Auto-dropboxify all web-downloaded documents
I often download pdf presentations from the web, but then when I reopen them in my laptop later, I wonder if they got updated/changed in the meanwhile. It would be nice to have a service where my local copy also gets automatically updated/synced (a la dropbox) when the authoritative source copy gets changed. (The difference from the dropbox model is here the source does not need to cooperate by deploying a sync software, e.g. dropbox, or even be aware that its document is being synced.)
So here is my project idea: auto-sync all web/url downloaded documents, so the downloaded local copy of a file is kept up-to-date with the authoritative copy on the web. I think many people will find this useful. Some other examples of documents downloaded from the web and would benefit from auto-updating include: city documents (e.g., street-parking rules, garbage collection rules, etc.), event calendars, tax documents, CVs. (Do you have any other examples?)
This shouldn't be too hard to build. A completely client-side solution is possible. A client-side software that keeps track of web-downloaded documents, and periodically checks with http to detect whether any of these documents got changed would do it. If a change is detected, the software should download a copy, and should prompt the user when she opens the local document next about whether the updated or the old copy to be used.
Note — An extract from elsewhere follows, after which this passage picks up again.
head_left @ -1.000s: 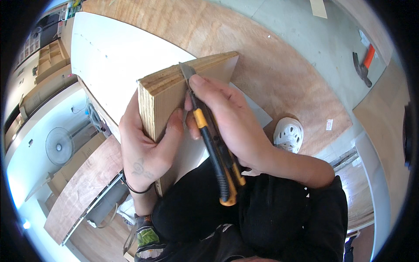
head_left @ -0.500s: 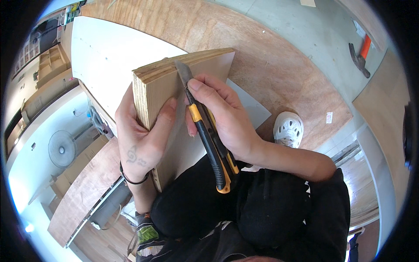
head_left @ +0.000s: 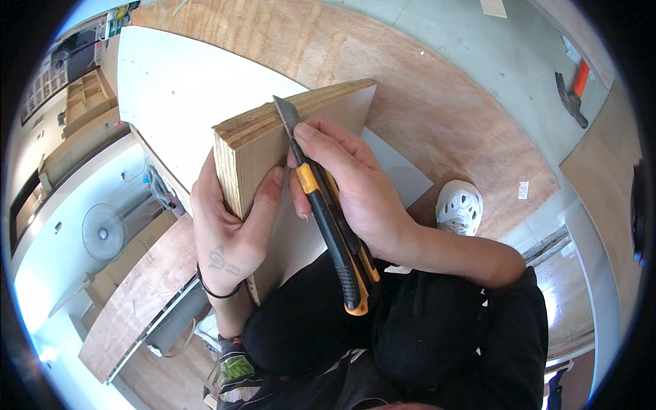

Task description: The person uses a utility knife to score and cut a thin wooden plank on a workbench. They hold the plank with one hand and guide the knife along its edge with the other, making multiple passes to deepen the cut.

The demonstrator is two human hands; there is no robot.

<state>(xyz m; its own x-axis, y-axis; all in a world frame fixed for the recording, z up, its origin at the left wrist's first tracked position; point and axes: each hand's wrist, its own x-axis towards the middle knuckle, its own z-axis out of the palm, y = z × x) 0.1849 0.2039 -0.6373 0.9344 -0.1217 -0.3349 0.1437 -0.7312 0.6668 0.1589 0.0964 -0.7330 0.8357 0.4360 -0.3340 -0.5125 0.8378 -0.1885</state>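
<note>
A thick wooden board (head_left: pixel 236 174) with layered edges stands tilted in front of me, its lower end down by my thigh. My left hand (head_left: pixel 236 232) grips its near edge, thumb on the right face and the fingers hidden behind. In my right hand (head_left: pixel 355 174) is a black and yellow utility knife (head_left: pixel 331 232), pinched close to its blade. The bare blade (head_left: pixel 285 113) lies at the board's top layered edge, its tip pointing up and left. Whether the blade bites into the wood I cannot tell.
Behind the board a large white panel (head_left: pixel 184 89) lies on a plywood sheet (head_left: pixel 437 102). A hammer (head_left: pixel 572 99) with an orange-red handle rests on the grey floor at far right. A white clog (head_left: pixel 459 208) stands on the plywood. At left is a fan (head_left: pixel 104 232).
The board's near corner has dropped slightly and tipped, showing more of its top edge. Both hands sit a little lower and further right in view; the blade is still at that edge.
</note>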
Of course a cloud-hosted push-based synchronization solution would be more scalable and efficient. This would be also more gentle for the original content provider as instead of thousands of client-side software periodically checking for updates, only the cloud-hosted synchronization service will check for the update to the document. Upon detecting an update the cloud service will push the updated document to all clients that posses this document. I am sure there are a lot of details to work out to make this service efficient. And there may even be a way to monetize this service eventually, who knows? This cloud hosted synchronization service idea may be seen as extending the CDNs to reach out and embrace the pc/laptops as the last hop for content-replication.
A further generalization of this "auto-sync documents downloaded from the web" idea is to allow any host to modify/update the document and yet still maintain the other copies in sync/up-to-date. This then turns into an application-level virtual-filesystem that is web-scale. And implementing that would be more tricky.
Comments
My idea is selfish. I don't have the persistence or archiving of web documents (for the good of mankind) in mind. I am lazy, and I don't want to check via web if the documents I downloaded earlier got updated. If it is updated, I have access [at least choice to access] to the updated copy.